Study material section start
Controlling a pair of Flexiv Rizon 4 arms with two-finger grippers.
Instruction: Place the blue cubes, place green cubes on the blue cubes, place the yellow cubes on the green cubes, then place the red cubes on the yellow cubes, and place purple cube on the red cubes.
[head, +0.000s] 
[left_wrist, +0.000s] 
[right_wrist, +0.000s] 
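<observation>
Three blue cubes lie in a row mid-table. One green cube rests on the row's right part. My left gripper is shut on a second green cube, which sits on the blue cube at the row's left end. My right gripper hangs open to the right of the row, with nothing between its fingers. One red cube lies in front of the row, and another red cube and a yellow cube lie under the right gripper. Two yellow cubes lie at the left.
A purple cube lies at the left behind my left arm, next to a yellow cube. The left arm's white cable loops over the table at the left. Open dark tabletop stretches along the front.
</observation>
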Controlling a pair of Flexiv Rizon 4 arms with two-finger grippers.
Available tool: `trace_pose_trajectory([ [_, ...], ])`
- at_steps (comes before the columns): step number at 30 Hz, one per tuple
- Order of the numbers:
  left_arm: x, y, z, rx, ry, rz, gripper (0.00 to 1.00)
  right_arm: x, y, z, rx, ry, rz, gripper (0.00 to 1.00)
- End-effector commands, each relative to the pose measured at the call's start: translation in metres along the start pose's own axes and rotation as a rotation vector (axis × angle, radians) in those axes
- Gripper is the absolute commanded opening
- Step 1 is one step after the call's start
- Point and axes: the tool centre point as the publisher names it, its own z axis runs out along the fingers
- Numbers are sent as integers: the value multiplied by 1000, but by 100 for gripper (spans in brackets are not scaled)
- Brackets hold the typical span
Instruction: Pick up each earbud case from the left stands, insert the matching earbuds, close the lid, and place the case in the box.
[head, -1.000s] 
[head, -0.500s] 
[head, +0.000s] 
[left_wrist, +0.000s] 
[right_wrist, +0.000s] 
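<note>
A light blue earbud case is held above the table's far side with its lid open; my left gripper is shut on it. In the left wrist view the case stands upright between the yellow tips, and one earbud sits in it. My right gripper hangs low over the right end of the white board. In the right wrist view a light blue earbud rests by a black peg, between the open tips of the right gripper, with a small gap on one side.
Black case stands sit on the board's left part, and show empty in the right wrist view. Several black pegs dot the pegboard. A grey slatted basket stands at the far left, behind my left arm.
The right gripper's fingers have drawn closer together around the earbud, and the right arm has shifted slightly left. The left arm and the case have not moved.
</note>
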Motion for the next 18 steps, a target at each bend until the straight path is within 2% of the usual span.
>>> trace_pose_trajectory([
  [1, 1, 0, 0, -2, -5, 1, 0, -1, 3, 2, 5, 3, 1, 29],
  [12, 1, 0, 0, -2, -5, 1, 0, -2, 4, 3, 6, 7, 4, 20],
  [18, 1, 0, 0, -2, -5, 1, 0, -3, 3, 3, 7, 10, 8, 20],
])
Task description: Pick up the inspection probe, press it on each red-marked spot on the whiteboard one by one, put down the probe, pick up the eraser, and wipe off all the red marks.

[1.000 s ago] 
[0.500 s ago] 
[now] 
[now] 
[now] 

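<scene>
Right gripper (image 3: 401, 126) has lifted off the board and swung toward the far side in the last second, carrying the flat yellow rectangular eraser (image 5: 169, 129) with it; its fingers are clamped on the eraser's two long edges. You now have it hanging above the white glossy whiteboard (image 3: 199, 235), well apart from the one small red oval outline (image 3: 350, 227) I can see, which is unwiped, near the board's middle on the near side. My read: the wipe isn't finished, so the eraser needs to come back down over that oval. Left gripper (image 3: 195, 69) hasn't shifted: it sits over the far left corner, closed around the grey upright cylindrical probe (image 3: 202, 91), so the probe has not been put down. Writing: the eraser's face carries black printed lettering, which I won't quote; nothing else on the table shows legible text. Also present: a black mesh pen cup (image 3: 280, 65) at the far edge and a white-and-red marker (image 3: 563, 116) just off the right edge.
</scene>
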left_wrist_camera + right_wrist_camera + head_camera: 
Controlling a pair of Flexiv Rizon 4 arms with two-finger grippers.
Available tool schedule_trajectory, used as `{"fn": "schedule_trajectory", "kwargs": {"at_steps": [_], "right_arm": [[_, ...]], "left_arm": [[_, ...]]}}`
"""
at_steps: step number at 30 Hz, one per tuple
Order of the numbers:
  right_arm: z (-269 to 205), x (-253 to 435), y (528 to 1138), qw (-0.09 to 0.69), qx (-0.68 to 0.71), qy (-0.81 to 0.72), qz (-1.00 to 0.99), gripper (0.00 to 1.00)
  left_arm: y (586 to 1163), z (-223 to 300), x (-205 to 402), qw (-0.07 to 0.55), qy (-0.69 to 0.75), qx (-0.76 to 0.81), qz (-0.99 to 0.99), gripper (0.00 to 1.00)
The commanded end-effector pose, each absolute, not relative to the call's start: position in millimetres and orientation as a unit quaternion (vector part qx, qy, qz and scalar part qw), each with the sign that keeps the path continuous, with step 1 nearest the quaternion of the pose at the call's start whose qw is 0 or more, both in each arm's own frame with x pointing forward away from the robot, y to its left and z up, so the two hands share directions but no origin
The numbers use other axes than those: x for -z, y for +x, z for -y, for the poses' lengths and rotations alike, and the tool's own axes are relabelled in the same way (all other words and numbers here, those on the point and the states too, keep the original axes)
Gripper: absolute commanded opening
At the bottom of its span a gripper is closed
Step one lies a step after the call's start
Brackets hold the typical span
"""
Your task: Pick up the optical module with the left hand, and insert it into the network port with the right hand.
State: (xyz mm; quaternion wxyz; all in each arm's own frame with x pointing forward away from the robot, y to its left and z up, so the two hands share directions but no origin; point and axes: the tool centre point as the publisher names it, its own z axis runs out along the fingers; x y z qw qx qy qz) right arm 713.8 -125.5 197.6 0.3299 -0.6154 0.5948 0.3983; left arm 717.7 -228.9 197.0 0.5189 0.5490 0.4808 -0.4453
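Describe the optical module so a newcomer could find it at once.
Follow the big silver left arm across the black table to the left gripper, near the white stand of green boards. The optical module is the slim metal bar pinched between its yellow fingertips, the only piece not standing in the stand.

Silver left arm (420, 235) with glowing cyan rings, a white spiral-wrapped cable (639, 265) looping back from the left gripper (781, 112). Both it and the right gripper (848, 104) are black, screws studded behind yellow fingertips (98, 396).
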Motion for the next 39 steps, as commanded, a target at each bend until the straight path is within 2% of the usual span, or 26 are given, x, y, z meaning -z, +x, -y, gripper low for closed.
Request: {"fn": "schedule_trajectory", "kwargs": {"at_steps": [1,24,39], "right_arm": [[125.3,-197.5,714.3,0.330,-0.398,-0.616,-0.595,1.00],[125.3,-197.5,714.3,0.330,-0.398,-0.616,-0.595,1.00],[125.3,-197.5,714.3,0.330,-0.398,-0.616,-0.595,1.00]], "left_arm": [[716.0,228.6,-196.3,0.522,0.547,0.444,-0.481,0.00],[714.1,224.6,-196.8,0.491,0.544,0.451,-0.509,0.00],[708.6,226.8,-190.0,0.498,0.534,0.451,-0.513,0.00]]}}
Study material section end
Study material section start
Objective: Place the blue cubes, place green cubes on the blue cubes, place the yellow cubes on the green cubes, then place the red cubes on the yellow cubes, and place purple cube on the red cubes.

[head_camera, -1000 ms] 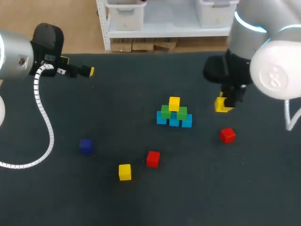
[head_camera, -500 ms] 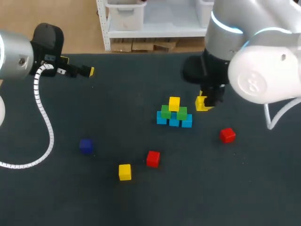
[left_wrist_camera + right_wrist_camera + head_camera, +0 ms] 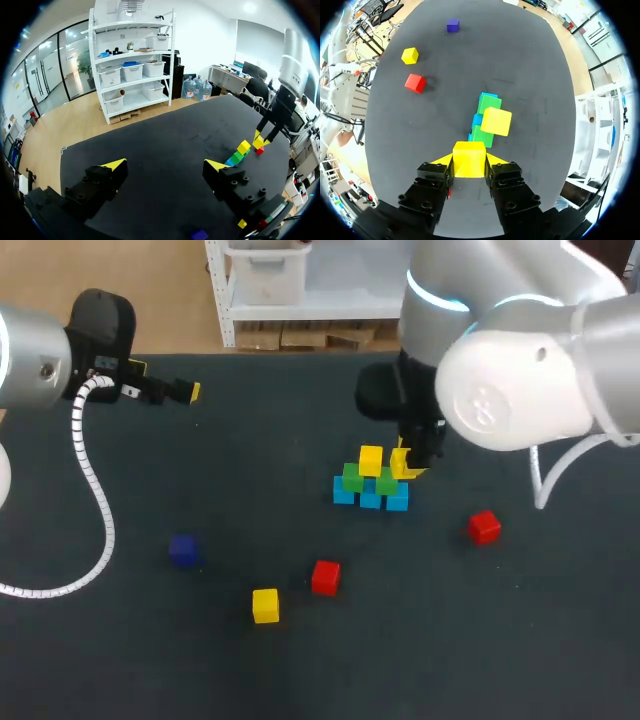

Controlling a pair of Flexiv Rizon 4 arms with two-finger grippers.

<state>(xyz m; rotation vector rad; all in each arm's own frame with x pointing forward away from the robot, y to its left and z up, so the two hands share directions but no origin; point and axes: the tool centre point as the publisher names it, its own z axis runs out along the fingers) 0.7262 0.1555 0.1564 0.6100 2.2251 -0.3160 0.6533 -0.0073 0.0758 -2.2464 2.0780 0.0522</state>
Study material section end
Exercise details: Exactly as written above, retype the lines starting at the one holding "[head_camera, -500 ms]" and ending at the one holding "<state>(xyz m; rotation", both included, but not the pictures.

Response below:
[head_camera, -500 ms] 
[left_wrist_camera + right_wrist_camera + head_camera, +0 ms] 

Controlling a pair of Flexiv Rizon 4 arms with two-finger grippers.

<state>(xyz m; rotation vector rad; all in each arm's own frame with x pointing forward away from the robot, y to its left and z up, so the two hands share directions but no origin; point and axes: the tool centre point as the publisher names it, its own z axis runs out along the fingers) 0.7262 0.1555 0.1564 0.6100 2.2251 -0.3160 0.6533 -0.0073 0.0758 -2.2464 2.0780 0.0522</state>

This exercise is now complete.